When you and your business want different things

One of the big benefits of the Internet entrepreneur revolution these past 15 years is that we have so much more control over how to design a business. No longer relegated to cramming ourselves in uncomfortable blue suits to eat rubber chicken lunches in dim hotel rooms with coffee stained carpets, we can do business and build businesses where and how we want to.

Working while camping out of a van? YES!

Closing deals over fancy coffee in a co-working space? YES!

Building a random thing to sell on the Internet, fueled by digital funnels and smart Facebook advertising? YES!

Getting paid to give advice to people all over the world from a computer screen and free software? YES!

I don’t think my Grandpa Frank, who took a bus across the Golden Gate Bridge each day with a carefully packed lunch to go to his office in the Tenderloin for his job with the Methodist Church, would believe the way I earn a living.

The Internet is truly an amazing thing, and it has afforded us so much opportunity and flexibility.

And yet …

I have noticed that this focus on “I design my business to perfectly fit my lifestyle” has fueled lopsided and unrealistic expectations about what our business is supposed to do for us.

There is a difference between a vision of what an optimal business model would look like that would deliver the exact life I want to live and …the actions I must take, whether I like them or not, to make this business model function effectively.

For example:

  • You are a big picture person and not so much an implementation person. You also hate to manage people and do business development.

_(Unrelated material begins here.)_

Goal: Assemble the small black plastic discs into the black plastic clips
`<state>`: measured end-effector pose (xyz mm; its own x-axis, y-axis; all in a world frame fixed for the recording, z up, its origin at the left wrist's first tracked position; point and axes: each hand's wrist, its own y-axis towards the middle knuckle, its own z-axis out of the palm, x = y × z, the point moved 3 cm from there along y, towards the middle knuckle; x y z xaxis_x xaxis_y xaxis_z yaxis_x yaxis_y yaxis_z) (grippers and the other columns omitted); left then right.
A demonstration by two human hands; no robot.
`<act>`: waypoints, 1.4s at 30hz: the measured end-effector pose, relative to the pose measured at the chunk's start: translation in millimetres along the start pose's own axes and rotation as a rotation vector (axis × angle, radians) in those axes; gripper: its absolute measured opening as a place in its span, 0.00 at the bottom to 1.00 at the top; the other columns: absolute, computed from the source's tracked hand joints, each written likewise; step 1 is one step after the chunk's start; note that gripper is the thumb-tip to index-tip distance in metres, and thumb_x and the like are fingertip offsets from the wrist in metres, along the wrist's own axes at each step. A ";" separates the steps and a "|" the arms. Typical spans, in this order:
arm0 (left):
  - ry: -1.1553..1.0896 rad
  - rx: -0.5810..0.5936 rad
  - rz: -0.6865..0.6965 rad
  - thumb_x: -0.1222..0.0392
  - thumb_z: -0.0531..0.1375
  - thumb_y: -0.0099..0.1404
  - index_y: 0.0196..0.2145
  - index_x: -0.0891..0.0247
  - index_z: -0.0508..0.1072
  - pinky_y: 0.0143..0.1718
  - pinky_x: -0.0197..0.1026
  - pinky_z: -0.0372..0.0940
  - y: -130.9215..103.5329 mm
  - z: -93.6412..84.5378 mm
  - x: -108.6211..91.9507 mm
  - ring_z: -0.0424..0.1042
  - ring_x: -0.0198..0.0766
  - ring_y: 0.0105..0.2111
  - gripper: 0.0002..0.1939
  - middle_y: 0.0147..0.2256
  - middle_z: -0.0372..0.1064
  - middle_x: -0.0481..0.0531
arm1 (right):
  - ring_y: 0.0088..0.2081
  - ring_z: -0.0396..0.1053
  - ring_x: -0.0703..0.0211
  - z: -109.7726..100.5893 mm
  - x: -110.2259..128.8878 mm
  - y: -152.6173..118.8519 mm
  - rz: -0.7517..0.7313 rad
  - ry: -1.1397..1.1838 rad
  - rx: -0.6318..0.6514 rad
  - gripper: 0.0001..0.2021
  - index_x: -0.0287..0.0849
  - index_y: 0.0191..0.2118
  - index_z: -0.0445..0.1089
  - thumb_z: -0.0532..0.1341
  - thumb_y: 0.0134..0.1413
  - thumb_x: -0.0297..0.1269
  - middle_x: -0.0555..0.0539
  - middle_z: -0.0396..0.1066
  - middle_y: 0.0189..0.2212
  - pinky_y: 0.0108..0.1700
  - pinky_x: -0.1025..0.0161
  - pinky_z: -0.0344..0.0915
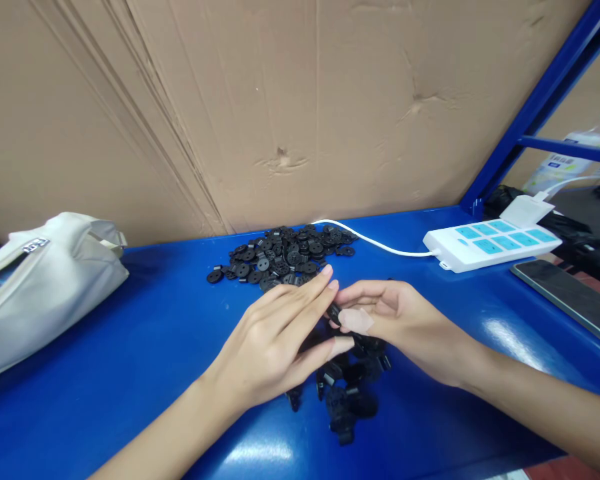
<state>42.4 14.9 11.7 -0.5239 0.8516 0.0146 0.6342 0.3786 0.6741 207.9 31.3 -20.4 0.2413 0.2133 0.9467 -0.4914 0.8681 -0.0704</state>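
Over the table's middle, my left hand [275, 337] has its fingers stretched out and its thumb apart, with tape round the thumb. Its palm side is hidden, and its fingertips meet those of my right hand [397, 310]. The right thumb, also taped, and forefinger pinch a small black plastic disc [334, 313], partly covered by the fingers. Below both hands lies a loose group of black plastic pieces [343, 400], somewhat blurred. Just beyond the fingertips is a larger pile of round black plastic discs [280, 257] with holes and small tabs.
A pale bag [65, 287] lies at the left on the blue table [145, 400]. At the right are a white power strip [490, 243] with a plugged-in adapter [527, 210], its white cable [380, 247], and a phone [565, 293]. Cardboard [290, 120] stands behind, beside a blue frame [530, 107].
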 end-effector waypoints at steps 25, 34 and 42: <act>-0.150 0.124 0.070 0.64 0.54 0.69 0.52 0.76 0.62 0.51 0.45 0.69 2.6 -4.2 -7.4 0.63 0.46 0.57 0.16 0.52 0.66 0.71 | 0.35 0.70 0.62 2.7 -2.7 1.3 -0.004 0.049 0.292 0.12 0.37 0.43 0.76 0.65 0.52 0.35 0.46 0.75 0.33 0.45 0.62 0.64; 0.001 0.131 0.056 0.61 0.54 0.69 0.54 0.80 0.61 0.51 0.46 0.69 0.7 1.9 -15.9 0.64 0.48 0.57 0.21 0.54 0.63 0.74 | 0.29 0.68 0.66 5.4 -1.7 0.8 0.038 -0.127 0.164 0.13 0.39 0.37 0.74 0.58 0.44 0.22 0.53 0.70 0.26 0.33 0.70 0.63; 0.288 0.217 0.119 0.69 0.51 0.69 0.56 0.87 0.59 0.49 0.48 0.70 -0.3 8.7 -28.5 0.59 0.55 0.59 0.21 0.56 0.57 0.79 | 0.31 0.68 0.68 12.3 2.6 -1.0 0.028 -0.088 0.170 0.14 0.40 0.40 0.69 0.54 0.47 0.21 0.53 0.71 0.31 0.38 0.70 0.66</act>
<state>62.1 -6.4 4.7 -0.5582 0.7693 0.3107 0.7898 0.3778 0.4832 198.7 25.5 -14.0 0.1550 0.1899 0.9695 -0.6328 0.7727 -0.0502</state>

You design a consulting business to give big picture advice to people.Win! You get to use your strengths.
    Worry! You can’t get any clients if you don’t do any business development. And if you can’t hire someone and oversee their work, you will be sitting on a big pile of coulda shoulda wouldas.
  • You are a people person and not so much a numbers person. Dealing with analysis and defining things like monthly revenue targets and profit margins makes your skin crawl.Win! You never have to feel uncomfortable and overwhelmed by things you don’t like.
    Worry! It is really hard to make and measure progress in business if you have no sense of how it is doing financially. How can you know the most profitable products, services or clients if you never look at the numbers? Financial health is key to business health. It is the tooth brushing of the business world.
  • You are a hands-on maker person, and not a technology person. You also have visions of your products being shipped all over the world.Win! You stand out in a crowd with your artistry and craft.
    Worry! It is pretty hard these days to build a scaled business without using some form of technology or social media. You can definitely build a following through word of mouth, but if you want to scale and build more quickly, it is challenging.

You are not your business

As a design principle, I am in favor of doing everything you can to create a business that complements your skills and strengths.

I am also in favor of recognizing that your business may need a lot of things (accounting, analysis, business development, product development, operational strength) that you are not able to provide.

I like thinking of business design with the lens that John Warrillow provides in Built to Sell — how can you create a business that you would be capable of selling (even if you have no intention of selling it)? In order to do that, you must build in operational and sales capacity that is not dependent on your brain, body or force of will.

When you recognize the areas that are not your strength, and the impact they will have on your business, you can either choose to change your business model like Jeff did, or move forward despite the discomfort like Jared did.

Either are great choices.

Not choosing, and expecting your business to deliver things to you that you are not willing to do for it, is a road to nowhere.